▶ **Problem statement**:
The listing is to be repeated exactly, and its pictures are to be left out.
◆ ◆ ◆ ◆ ◆ ◆ ◆
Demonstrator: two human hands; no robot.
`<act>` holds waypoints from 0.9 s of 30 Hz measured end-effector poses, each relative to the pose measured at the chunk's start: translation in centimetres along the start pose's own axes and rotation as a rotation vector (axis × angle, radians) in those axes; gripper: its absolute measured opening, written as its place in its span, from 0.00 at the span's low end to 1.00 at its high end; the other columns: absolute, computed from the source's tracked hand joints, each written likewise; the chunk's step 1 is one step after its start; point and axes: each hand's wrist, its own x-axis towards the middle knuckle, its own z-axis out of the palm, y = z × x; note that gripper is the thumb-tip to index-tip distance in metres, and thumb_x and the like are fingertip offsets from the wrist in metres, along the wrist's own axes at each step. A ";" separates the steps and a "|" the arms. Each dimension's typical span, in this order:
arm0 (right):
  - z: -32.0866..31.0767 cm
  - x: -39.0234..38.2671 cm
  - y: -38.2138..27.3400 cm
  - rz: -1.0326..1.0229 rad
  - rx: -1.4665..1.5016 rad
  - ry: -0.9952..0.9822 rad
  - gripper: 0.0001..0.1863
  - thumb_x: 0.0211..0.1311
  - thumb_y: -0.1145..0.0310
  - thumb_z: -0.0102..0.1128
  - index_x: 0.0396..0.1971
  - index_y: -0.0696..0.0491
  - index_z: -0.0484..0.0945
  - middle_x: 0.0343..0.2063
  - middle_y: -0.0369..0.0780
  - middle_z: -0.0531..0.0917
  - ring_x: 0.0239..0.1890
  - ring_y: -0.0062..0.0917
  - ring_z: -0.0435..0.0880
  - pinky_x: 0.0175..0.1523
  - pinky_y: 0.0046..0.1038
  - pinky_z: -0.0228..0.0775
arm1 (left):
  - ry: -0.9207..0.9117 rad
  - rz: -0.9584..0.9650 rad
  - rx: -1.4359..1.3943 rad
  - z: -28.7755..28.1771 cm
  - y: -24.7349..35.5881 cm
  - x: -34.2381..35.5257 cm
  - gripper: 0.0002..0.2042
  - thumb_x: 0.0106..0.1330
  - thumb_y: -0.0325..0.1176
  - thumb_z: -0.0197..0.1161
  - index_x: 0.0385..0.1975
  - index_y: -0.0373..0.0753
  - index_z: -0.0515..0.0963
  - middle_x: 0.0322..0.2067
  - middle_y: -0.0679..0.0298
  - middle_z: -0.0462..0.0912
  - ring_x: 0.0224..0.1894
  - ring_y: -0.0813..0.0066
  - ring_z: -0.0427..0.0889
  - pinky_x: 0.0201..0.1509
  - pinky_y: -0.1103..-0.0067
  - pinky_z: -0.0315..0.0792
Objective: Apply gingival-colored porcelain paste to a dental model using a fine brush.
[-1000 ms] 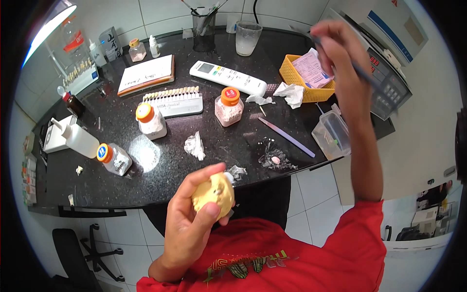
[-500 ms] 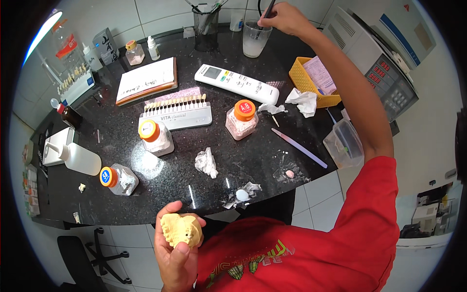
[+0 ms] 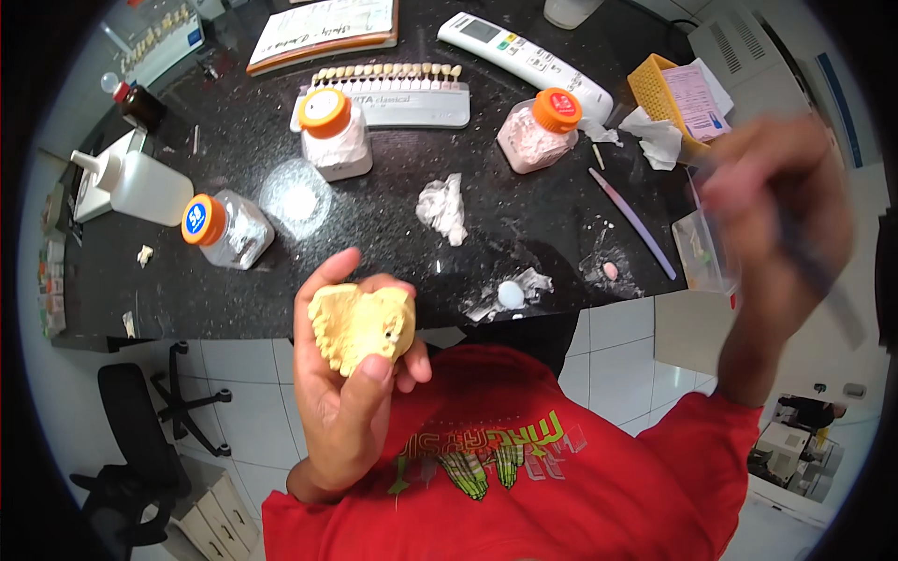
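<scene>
My left hand (image 3: 339, 411) holds a yellow dental cast (image 3: 360, 323) above the table's front edge, thumb pressed on its near side and fingers behind. The cast shows a row of teeth on its left and a small dark hole on its right. My right hand (image 3: 776, 201) is raised at the right, smeared by motion, closed around a dark slender brush (image 3: 806, 257) whose tip is blurred. Beneath and between the hands, a pale blue lump (image 3: 511, 294) lies in white powder on the table, and a small pink lump (image 3: 610, 271) lies farther right.
Orange-lidded jars (image 3: 337, 145) stand on the black table (image 3: 374, 224), near a tooth shade guide (image 3: 421, 105). Crumpled tissue (image 3: 441, 208), a purple file-like stick (image 3: 632, 224), a remote control (image 3: 524, 61), a yellow basket (image 3: 659, 93) and a clear plastic box (image 3: 700, 252) lie farther right.
My right hand has lifted the brush out of the cup of cloudy liquid and swung back toward me. The cast stays in my left hand. The view has tilted down.
</scene>
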 end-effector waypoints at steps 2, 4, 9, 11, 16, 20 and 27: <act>3.4 -2.1 -0.3 0.018 0.135 -0.169 0.07 0.55 0.75 0.65 0.32 0.57 0.77 0.28 0.39 0.80 0.26 0.16 0.75 0.29 0.16 0.64 | -0.011 -0.049 -0.063 -0.8 0.1 0.1 0.34 0.62 0.36 0.61 0.66 0.35 0.52 0.50 0.52 0.74 0.31 0.74 0.77 0.30 0.84 0.69; 6.3 -3.3 0.0 0.068 0.117 -0.166 0.08 0.52 0.76 0.68 0.31 0.57 0.79 0.26 0.39 0.82 0.22 0.18 0.77 0.25 0.18 0.65 | -0.020 -0.128 -0.186 -0.5 0.4 0.3 0.32 0.63 0.34 0.59 0.65 0.36 0.53 0.50 0.54 0.74 0.30 0.74 0.75 0.33 0.83 0.69; 9.3 -4.1 1.1 0.029 0.128 -0.090 0.09 0.50 0.74 0.70 0.31 0.56 0.80 0.26 0.38 0.83 0.19 0.22 0.78 0.22 0.21 0.66 | -0.071 -0.241 -0.346 -0.8 0.8 0.4 0.30 0.64 0.32 0.57 0.65 0.36 0.54 0.50 0.54 0.74 0.30 0.74 0.73 0.35 0.82 0.68; 9.4 -3.9 1.1 0.010 0.116 -0.159 0.09 0.50 0.75 0.70 0.31 0.57 0.80 0.27 0.39 0.83 0.20 0.22 0.78 0.22 0.21 0.67 | -0.081 -0.252 -0.417 -0.7 0.8 0.4 0.29 0.65 0.31 0.57 0.64 0.36 0.55 0.49 0.53 0.74 0.30 0.75 0.73 0.35 0.82 0.68; 7.4 -4.5 1.1 0.048 0.131 -0.168 0.09 0.50 0.77 0.66 0.33 0.57 0.80 0.27 0.39 0.83 0.22 0.21 0.79 0.25 0.21 0.68 | -0.067 -0.211 -0.333 0.1 0.6 0.5 0.30 0.64 0.33 0.58 0.64 0.35 0.55 0.48 0.54 0.74 0.29 0.76 0.72 0.33 0.82 0.68; 5.1 -5.9 1.4 0.206 0.258 0.047 0.13 0.56 0.77 0.59 0.42 0.61 0.80 0.34 0.43 0.83 0.30 0.18 0.80 0.35 0.18 0.72 | -0.055 -0.143 -0.182 0.7 0.1 0.6 0.32 0.60 0.36 0.63 0.63 0.34 0.57 0.46 0.54 0.75 0.27 0.77 0.72 0.30 0.83 0.68; 1.9 -11.7 3.6 0.378 0.416 0.247 0.10 0.62 0.78 0.59 0.42 0.64 0.78 0.35 0.44 0.79 0.31 0.19 0.79 0.36 0.17 0.73 | 0.020 -0.049 0.042 3.0 -1.1 0.2 0.34 0.57 0.41 0.67 0.59 0.33 0.60 0.44 0.51 0.74 0.21 0.79 0.72 0.24 0.85 0.67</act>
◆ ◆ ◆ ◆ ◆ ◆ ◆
▶ **Answer area**:
Demonstrator: two human hands; no robot.
`<act>` holds waypoints from 0.9 s of 30 Hz measured end-effector poses, each relative to the pose measured at the chunk's start: translation in centimetres along the start pose's own axes and rotation as a rotation vector (axis × angle, radians) in those axes; gripper: its absolute measured opening, written as its place in its span, from 0.00 at the span's low end to 1.00 at its high end; the other columns: absolute, computed from the source's tracked hand joints, each written likewise; the chunk's step 1 is one step after its start; point and axes: each hand's wrist, its own x-axis towards the middle knuckle, its own z-axis out of the palm, y = z × x; note that gripper is the thumb-tip to index-tip distance in metres, and thumb_x and the like are fingertip offsets from the wrist in metres, along the wrist's own axes at each step. A ";" separates the steps and a "|" the arms. Each dimension's typical span, in this order:
arm0 (right):
  - z: -32.0866..31.0767 cm
  - x: -39.0234..38.2671 cm
  - y: -38.2138..27.3400 cm
  - rz: -1.0326..1.0229 rad
  - rx: -1.4665..1.5016 rad
  - ry: -0.9952..0.9822 rad
  - gripper: 0.0001..0.1863
  - thumb_x: 0.0211..0.1311
  - thumb_y: -0.1145..0.0310
  - thumb_z: -0.0102..0.1128
  - index_x: 0.0396..0.1971
  - index_y: -0.0696..0.0491
  - index_z: -0.0484..0.0945
  - middle_x: 0.0343..0.2063
  - middle_y: -0.0369..0.0780
  - middle_z: -0.0531..0.0917
  - ring_x: 0.0239..0.1890
  - ring_y: -0.0062..0.0917
  - ring_z: -0.0435..0.0880
  - pinky_x: 0.0175..0.1523
  - pinky_y: 0.0046..0.1038
  - pinky_z: -0.0228..0.0775
arm1 (left):
  - ry: -0.9207..0.9117 rad
  - rz: -0.9584..0.9650 rad
  - rx: -1.4359..1.3943 rad
  - z: -28.7755..28.1771 cm
  - y: -24.7349..35.5881 cm
  - x: -34.2381..35.5257 cm
  - gripper: 0.0002..0.2042
  - thumb_x: 0.0106..0.1330
  - thumb_y: -0.0325..0.1176
  - thumb_z: -0.0197..0.1161
  - index_x: 0.0385..0.1975
  - index_y: -0.0373..0.0753
  - index_z: -0.0515..0.0963
  - middle_x: 0.0322..0.2067
  - middle_y: -0.0679..0.0298
  - middle_z: -0.0462..0.0912
  - ring_x: 0.0224..0.1894
  - ring_y: -0.0813..0.0066
  - ring_z: -0.0427..0.0889
  - pinky_x: 0.0201..0.1509
  - pinky_y: -0.1103..-0.0067
  - pinky_z: -0.0315..0.0792
Objective: Apply gingival-colored porcelain paste to a dental model using a fine brush.
[-1000 ms] 
[-500 ms] 
[+0 ms] 
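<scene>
My left hand (image 3: 339, 411) holds a yellow dental cast (image 3: 360, 323) above the table's front edge, thumb pressed on its near side and fingers behind. The cast shows a row of teeth on its left and a small dark hole on its right. My right hand (image 3: 776, 201) is raised at the right, smeared by motion, closed around a dark slender brush (image 3: 806, 257) whose tip is blurred. Beneath and between the hands, a pale blue lump (image 3: 511, 294) lies in white powder on the table, and a small pink lump (image 3: 610, 271) lies farther right.
Orange-lidded jars (image 3: 337, 145) stand on the black table (image 3: 374, 224), near a tooth shade guide (image 3: 421, 105). Crumpled tissue (image 3: 441, 208), a purple file-like stick (image 3: 632, 224), a remote control (image 3: 524, 61), a yellow basket (image 3: 659, 93) and a clear plastic box (image 3: 700, 252) lie farther right.
My right hand has lifted the brush out of the cup of cloudy liquid and swung back toward me. The cast stays in my left hand. The view has tilted down.
</scene>
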 end-effector waypoints at steps 2, 4, 9, 11, 16, 20 and 27: <act>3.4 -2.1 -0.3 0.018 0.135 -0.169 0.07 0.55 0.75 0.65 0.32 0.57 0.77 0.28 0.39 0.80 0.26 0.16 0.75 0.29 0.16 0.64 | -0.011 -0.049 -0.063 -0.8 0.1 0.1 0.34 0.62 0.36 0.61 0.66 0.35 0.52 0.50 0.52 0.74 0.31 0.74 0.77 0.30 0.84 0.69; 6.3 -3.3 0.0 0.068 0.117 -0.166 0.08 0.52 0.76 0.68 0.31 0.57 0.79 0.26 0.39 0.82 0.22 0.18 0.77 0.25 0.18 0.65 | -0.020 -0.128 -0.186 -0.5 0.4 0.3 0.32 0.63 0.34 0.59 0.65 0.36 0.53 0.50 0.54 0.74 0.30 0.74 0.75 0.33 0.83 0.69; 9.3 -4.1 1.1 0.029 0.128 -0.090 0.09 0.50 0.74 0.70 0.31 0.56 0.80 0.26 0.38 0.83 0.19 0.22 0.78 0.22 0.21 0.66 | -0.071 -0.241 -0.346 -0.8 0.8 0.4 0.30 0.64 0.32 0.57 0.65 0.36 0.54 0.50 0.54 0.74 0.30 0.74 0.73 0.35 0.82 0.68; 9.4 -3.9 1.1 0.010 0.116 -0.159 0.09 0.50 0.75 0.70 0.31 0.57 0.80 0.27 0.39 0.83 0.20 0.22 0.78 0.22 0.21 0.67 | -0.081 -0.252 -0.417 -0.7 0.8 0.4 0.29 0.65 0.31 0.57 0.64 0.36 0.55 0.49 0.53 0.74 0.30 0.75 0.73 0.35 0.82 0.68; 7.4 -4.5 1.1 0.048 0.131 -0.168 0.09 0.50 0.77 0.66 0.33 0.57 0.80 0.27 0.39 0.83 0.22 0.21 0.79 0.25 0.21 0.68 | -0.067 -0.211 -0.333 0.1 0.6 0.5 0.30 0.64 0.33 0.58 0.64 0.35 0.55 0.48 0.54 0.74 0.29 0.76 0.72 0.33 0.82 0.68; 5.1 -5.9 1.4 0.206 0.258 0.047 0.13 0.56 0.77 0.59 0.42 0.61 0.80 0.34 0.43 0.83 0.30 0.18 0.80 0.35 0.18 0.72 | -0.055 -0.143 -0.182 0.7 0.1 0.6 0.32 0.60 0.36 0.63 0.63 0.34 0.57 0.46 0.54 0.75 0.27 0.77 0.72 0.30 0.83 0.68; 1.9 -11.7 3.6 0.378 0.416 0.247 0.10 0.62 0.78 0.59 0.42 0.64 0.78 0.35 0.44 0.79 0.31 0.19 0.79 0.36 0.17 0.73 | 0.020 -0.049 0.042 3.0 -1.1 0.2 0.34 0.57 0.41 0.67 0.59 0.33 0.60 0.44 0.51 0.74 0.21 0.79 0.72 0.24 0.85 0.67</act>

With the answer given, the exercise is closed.